Although previous studies have examined the role of folate and vitamin B12 independently and found inverse associations, it has been unclear as to whether both are needed to prevent hearing loss. Our study extends knowledge from previous studies by suggesting that when folate status is accounted for, vitamin B12 may not be important for hearing in populations with vitamin B12 levels as high as those observed in the majority of people in the US. Future studies in the US that evaluate the role of folate in prevention of hearing loss could focus on folic acid supplementation alone rather than both folic acid and vitamin B12.

This study has limitations. One limitation of the present study is the narrow age range (20–69 years) of the participant sample which precludes analyses that are adequately powered to determine whether folate or serum vitamin B12 have effects on presbycusis, a condition more common in older age groups. Another limitation is the use of an otoscopic examination to exclude participants with middle ear disease. We excluded all participants with abnormal otologic examination, in order to limit the study to those without middle ear disease.
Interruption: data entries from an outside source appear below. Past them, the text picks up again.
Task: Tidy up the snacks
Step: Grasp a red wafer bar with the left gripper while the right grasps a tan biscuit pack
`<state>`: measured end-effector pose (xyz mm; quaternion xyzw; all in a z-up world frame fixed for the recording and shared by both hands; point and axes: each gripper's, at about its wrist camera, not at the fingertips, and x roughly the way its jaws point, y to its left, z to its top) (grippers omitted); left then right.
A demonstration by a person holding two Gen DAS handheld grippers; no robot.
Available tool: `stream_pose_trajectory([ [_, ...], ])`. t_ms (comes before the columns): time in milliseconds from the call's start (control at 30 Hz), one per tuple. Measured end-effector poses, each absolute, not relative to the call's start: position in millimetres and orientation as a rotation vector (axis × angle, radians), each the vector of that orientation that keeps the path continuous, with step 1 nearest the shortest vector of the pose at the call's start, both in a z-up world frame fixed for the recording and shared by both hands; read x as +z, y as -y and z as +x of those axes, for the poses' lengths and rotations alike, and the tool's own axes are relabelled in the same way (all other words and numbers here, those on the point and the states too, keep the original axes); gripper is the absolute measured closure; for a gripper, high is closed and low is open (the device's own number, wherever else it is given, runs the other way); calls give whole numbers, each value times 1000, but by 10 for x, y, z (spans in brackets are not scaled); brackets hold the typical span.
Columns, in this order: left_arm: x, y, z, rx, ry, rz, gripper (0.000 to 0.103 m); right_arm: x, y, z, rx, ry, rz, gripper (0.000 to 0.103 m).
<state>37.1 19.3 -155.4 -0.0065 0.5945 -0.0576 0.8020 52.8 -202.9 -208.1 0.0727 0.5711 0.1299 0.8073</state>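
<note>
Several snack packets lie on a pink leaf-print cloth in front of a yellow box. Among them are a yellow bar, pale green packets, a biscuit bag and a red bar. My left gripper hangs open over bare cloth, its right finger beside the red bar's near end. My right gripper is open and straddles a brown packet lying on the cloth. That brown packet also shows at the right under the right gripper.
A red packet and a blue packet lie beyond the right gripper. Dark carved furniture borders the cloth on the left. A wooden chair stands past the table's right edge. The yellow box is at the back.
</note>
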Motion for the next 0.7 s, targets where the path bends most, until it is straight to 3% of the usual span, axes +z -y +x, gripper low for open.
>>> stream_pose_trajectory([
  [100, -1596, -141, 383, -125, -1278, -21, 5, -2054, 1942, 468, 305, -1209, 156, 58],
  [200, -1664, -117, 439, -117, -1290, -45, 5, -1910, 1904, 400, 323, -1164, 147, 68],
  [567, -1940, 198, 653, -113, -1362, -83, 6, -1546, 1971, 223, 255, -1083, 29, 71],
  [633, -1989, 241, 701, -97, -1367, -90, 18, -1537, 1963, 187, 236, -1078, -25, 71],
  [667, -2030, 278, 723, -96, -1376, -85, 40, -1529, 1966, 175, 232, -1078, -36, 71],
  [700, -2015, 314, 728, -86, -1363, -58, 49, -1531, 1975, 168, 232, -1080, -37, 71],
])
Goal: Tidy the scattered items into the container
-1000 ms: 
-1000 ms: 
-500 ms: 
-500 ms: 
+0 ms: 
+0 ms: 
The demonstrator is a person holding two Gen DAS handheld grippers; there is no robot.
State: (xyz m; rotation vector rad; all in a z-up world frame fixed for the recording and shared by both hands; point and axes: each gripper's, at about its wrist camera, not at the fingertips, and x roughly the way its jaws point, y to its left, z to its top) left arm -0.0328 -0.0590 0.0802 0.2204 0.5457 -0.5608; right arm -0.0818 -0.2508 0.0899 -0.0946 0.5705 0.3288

The sensitivity and specificity of otoscopic examination in NHANES has not been analyzed, but in other settings has been found to be variable [43]. Our study is based on secondary cross-sectional data from a nationally representative sample in the public domain and lacks some details such as information on hereditary forms of hearing loss, trauma-related hearing loss or comprehensive data on the amount and timing of noise exposure or the type, dose and timing of use of medications associated with hearing loss. The cross-sectional nature of the study precludes assessment for temporal relationships and makes it impossible to exclude the potential for reverse causality. These limitations call for caution in the interpretation of our findings.

Nonetheless, the consistency of the current findings with those from previous studies using food frequency questionnaires or biomarkers in smaller samples in multiple populations, add to the body of knowledge supporting an inverse relationship between folate and hearing loss. Our study shows that moderate erythrocyte folate levels seen in our 3rd quartile (582–741 nmol/L) are independently associated with ~30% lower odds of having hearing loss even in relatively young US adults. This is unique because the apparent protection against hearing loss observed at moderate levels of erythrocyte folate seems to affect lower hearing frequencies in relatively young adults; a finding consistent with that from a folic acid supplementation study in the Netherlands [23]. Future investigations are needed to further evaluate these associations in a larger sample of older people who are at a greater risk for folate and vitamin B12 deficiencies and at increased risk for age-related hearing loss. Moreover, these studies should determine whether supplementation with folic acid in certain population subgroups (e.g., the elderly or minority subpopulations that tend to have inadequate folate and vitamin B12 levels) could prevent or reverse hearing loss. Future prospective studies that investigate hearing loss in subgroups that use medications (e.g., methotrexate, cisplatin, carbamazepine, or phenytoin) that interfere with folate metabolism are needed.